Karla Zurita presents Bildungsroman, a solo presentation of fifteen sculptures created during her two-month residency at the Berlin Art Institute.

Zurita positions herself as the protagonist of Bildungsroman, her sculptures cannibalize and recite her losses, tribulations, and ultimate maturation. In them lie Zurita’s mind, wardrobe, and fixtures.

Zurita’s sculptures reflect and consume identities developed in part by the internet. Her youth was spent blogging, neatly packing dissonant images and references into categories reflecting fantasies and desires for who she could be. #TechnochristianRenewal, #Industrial-GradeEmo, #InfantilizingLolitacore, #DesertRoseCatholicism, #ClearTechnologyNostalgia, #High-QualityRaveGirl.
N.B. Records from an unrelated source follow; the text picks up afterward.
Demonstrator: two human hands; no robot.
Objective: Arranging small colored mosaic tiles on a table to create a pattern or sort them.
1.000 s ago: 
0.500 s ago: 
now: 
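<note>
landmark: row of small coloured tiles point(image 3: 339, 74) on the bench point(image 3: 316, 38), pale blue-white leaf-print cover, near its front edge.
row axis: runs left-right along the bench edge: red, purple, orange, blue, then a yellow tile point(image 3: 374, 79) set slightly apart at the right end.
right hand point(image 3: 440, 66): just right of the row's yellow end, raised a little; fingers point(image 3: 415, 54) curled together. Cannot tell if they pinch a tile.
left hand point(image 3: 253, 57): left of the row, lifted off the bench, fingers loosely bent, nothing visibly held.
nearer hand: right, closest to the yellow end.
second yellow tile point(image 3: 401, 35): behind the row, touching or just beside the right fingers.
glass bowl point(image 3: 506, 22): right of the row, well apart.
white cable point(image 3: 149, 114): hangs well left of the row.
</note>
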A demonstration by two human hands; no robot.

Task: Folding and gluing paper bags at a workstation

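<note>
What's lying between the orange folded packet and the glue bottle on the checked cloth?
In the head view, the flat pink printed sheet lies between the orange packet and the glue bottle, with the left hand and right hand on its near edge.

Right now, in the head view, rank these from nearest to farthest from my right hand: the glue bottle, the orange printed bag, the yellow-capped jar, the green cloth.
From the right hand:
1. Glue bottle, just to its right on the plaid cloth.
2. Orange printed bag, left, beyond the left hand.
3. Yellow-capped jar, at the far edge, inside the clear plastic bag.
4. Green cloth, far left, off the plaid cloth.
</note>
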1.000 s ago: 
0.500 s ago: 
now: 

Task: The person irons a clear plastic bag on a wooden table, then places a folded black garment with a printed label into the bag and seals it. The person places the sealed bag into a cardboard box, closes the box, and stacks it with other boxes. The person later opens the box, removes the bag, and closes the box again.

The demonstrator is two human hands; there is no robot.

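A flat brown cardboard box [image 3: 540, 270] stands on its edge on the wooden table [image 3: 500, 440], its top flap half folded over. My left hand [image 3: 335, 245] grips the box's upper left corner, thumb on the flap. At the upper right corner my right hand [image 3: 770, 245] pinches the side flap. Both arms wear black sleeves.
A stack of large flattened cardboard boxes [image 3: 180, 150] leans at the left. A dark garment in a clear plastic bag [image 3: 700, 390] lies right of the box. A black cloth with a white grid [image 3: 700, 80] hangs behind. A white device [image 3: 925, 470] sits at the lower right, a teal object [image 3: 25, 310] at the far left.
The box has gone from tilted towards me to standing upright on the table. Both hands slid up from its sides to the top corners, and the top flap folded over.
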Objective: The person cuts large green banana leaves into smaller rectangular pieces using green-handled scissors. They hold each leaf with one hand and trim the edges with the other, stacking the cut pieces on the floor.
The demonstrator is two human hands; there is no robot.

Mimicking artists who use the archetype and costume of the clown to explore the state of being an artist, Zurita presents how her development as an artist was marked by shape-shifting into and exploring the different identities she had created in her youth.

The sculptures’ glorious jumble and medley of her aesthetic evolution become a portrait of the artist as a young woman. The opening sequence of bildungsroman closes with a matinee rite of passing out goodie bags from a cornucopia.

“With the free-dom of a girl online I can choose to be trapped in a winter wasteland with a cupboard full of swords and a shrine dedicated to catholic saints.

With the freedom of a girl online i can choose angelicism in a slavic wasteland worshipping Archangel Michael and owning swords or I can choose a swimming pool inside a pale-pink lit mall or i can choose submission through black studded leather or a jute rope i can overwhelm myself with enough infantilizing images that i begin to believe I am a prepubescent girl not something i truly want but i can submit to lollita and follow plushies, lace, maids with ribbon frills til i start wearing collars and I start to feel like the clown in Soir Bleu but I drink Monster instead and hangout in industrial plants with bodies of green radioactive water, But i see green and feel nostalgic for Narcisuss, I think of greek mythology and I rip stories like The Prince by Machiavelli a part and dress in ties.

I put on my school girl outfit and submit to submission again this time to Guadalupe and Mexican-Catholic imagery of deserted homes in an arid climate and bright plastic chairs of varying colors. I get into a camero with Luis, he likes my rosary. With the freedom of a girl online I can be any girl.”